Nope. After about an hour leaning into the second tank (the empty one) trying to shove a water hose into the drain to clear the blockage, it became clear that Justin was going to be my only option. So, covered in mud and poo water, I had Jamie throw down the phone, and effectively raised my white flag. My house had won again.
Justin came over and looked at the situation. After quoting me his price, he got his own brilliant idea. He thought that my kind of tank might have a filter between the chambers. Ok, I didn’t see one when I was face to face with the poo, but he was more than welcome to try and find it if he wanted. He left the poo covered yard at the back of my house and returned shortly with shovel in hand. Uhh, ok, he was the “expert”, but poo-digging wasn’t for me so I let him have at it.
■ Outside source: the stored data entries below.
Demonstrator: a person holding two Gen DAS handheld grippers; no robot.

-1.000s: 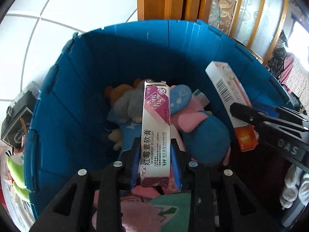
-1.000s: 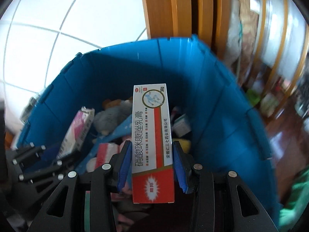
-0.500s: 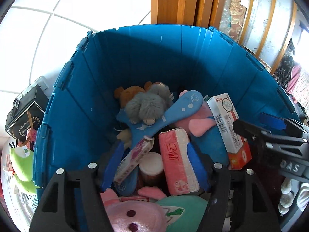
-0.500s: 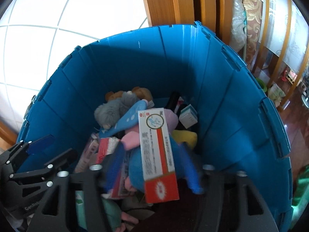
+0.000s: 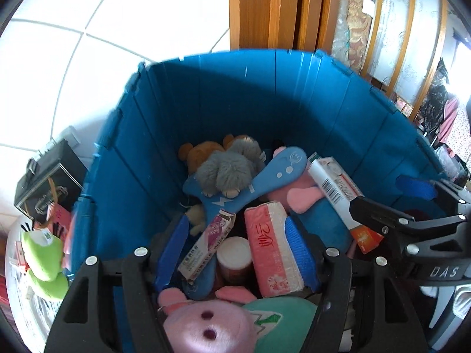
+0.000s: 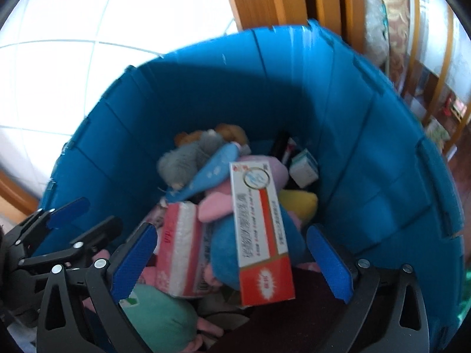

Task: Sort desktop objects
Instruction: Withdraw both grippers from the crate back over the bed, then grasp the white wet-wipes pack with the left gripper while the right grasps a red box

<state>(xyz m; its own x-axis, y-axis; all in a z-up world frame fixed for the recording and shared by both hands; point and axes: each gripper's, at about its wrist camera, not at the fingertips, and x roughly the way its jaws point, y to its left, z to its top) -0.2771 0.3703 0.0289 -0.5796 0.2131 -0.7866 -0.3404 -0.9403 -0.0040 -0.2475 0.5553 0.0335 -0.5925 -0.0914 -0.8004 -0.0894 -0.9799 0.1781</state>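
Before you stands the large blue plastic folding crate, its ribbed walls filling both wrist views, with white floor tiles beyond its rim at 11 o'clock and wooden door frames at 12 o'clock. Inside, soft toys form the bulk of the pile: a pink round-faced plush at 6 o'clock of the left wrist view, a grey fluffy plush near centre lying on a blue long-limbed plush, and a brown bear plush just behind it. Your left gripper hangs over the pile with its blue-padded fingers spread wide and nothing between them; below that gap lie the pink-and-white ointment box, tilted toward 1 o'clock, and a pink tissue pack just beside it at 3 o'clock. Your right gripper is likewise released, its pads standing well apart from the red-and-white cream box, which rests on a blue round plush inside the crate; in the left wrist view this box lies at 3 o'clock. A small white-and-green carton sits toward 1 o'clock in the right wrist view. Outside the crate at 9 o'clock of the left wrist view are a black gift box and a green frog toy.
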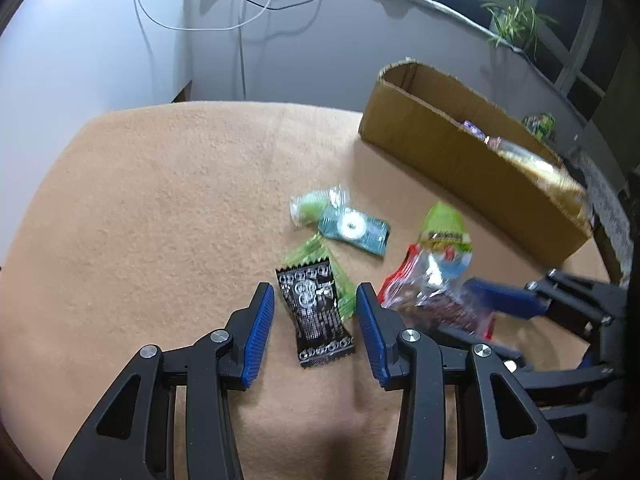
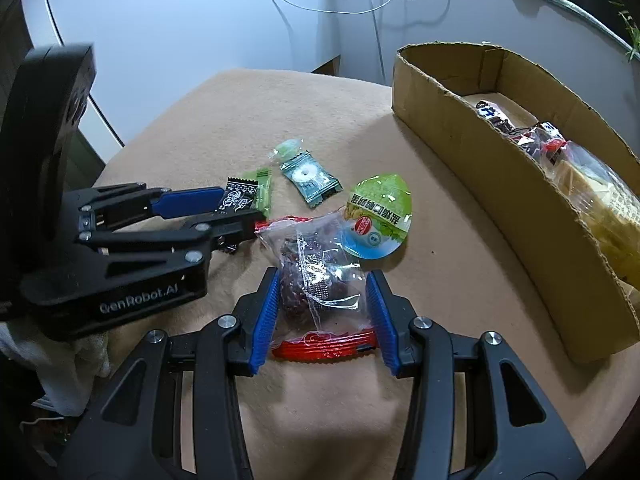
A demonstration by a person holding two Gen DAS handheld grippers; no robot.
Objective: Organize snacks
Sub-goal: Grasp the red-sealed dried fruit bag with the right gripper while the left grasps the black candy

He dug a hole midway between the two chambers, and to my surprise, *CLANK*, he hit something hard. Little did I know, but there is a filter between the two chambers. A FILTER!!! Ahhh!!! Of course, to filter the good poo from the bad poo. Right…, why didn’t I think of that. He pulled the filter up, and it was like he flushed all of my problems down the toilet. The sewage immediately went back to where it was supposed to be, (not in the yard) and my problems were solved. Hooray for Justin!!!
I asked him what I owed him, and he said that the problem was so minor (to him) that I didn’t need to pay him anything. ALRIGHT, my kind of price!!!
So, after I filled in all of the holes, and cleaned the toilet paper from the yard, the score is now House-1, Joel-1. All in all, a draw. For now…*shakes fist*
Anyone care to take a guess as to what was clogging the filter??